Small businesses do get concessions when they sell the assets that they hold for more than 1 year. They get 50% discount and same implies to individuals as well.

Call Tax Accountants Lynbrook at 1300 300 106 for further information.

BookSmart Accountants are registered Tax Agents and are experts in overdue income tax returns regardless of how late you are. We will assist you keep your tax returns up to date as the Australian Tax Office can issue FINES and PENALTIES for late lodgement.

It will be our responsibility to complete your return correctly without any errors. Most typical mistake people make is that they don't know how to prepare their own records and thus waste significant amount of time trying to compile the data. We will assist you with fast ways to compile your data correctly thus saving you time and money.

We will give you tips to ensure you keep up to date in future and with you being our customer will always be waiving a red flag is you are late with your lodgement with our reminders.

“Overdue tax returns” is not the type of problem which will disappear however the good thing is that we can help you sort out this problem. All you have to do is pick up your phone and call us today to book an appointment to pass on your tax worry to us.

Managing your invoicing, bill payments and ATO obligations is easier when you have a professional bookkeeper working with your business.

Once you appoint us as your tax agents, the tax office will not bother you as we will act as a cushion between you and the tax office and make sure you stay out of trouble with the tax office.

Call Tax Accountants Cranbourne at 1300 300 106 for further information.

Author: Sunny Kaur, BookSmart Accountants

The super co-contribution is intended to aid eligible people to increase their retirement savings.

If you are considered as low or middle income earner and make self super contribution then Government will also make super contribution of maximum of $500 (2013/14).

The Government contribution depends on how much you contribute to your super fund. You don’t need to apply for Government co-contribution.
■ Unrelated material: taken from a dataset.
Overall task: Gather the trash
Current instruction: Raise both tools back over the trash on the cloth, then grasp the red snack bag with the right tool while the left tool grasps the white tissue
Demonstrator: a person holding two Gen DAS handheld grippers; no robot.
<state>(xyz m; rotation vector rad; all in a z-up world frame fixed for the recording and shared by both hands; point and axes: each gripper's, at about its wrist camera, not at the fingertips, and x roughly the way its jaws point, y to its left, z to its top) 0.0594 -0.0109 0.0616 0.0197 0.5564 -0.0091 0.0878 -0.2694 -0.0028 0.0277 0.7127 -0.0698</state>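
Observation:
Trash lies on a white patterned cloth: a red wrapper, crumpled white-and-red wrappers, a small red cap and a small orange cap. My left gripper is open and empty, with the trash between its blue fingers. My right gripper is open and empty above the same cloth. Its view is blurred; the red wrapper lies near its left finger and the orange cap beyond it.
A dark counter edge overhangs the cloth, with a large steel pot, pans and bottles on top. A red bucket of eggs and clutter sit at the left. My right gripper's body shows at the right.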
Government has an eligibility criteria based on the information you provide in your tax return.

Eligibility criteria is as below:

• If you make one or more eligible personal super contribution to your super fund in the financial year.
• You must be below the high income threshold i.e. $48,516 for 2013/14.
• Your 10% or more of your earning comes from employment related activities or carrying on a business, or combination of both.
• You should not have Temporary visa at any time during financial year (New Zealand Citizens are eligible)
• Your fund should have TFN before you make personal co-contribution to your super fund.

You will not be allowed to any Government super co-contribution if you choose to claim your personal contribution as tax deduction in your tax return.

You will be able to claim a tax deduction for personal contribution if you are not an employee or small proportion of your income from the employment.

This include income from

• Personal business
• Investments
• Government pension and allowances
• Super
• Foreign source income

Call Tax Accountants Cranbourne at 1300 300 106 for further information.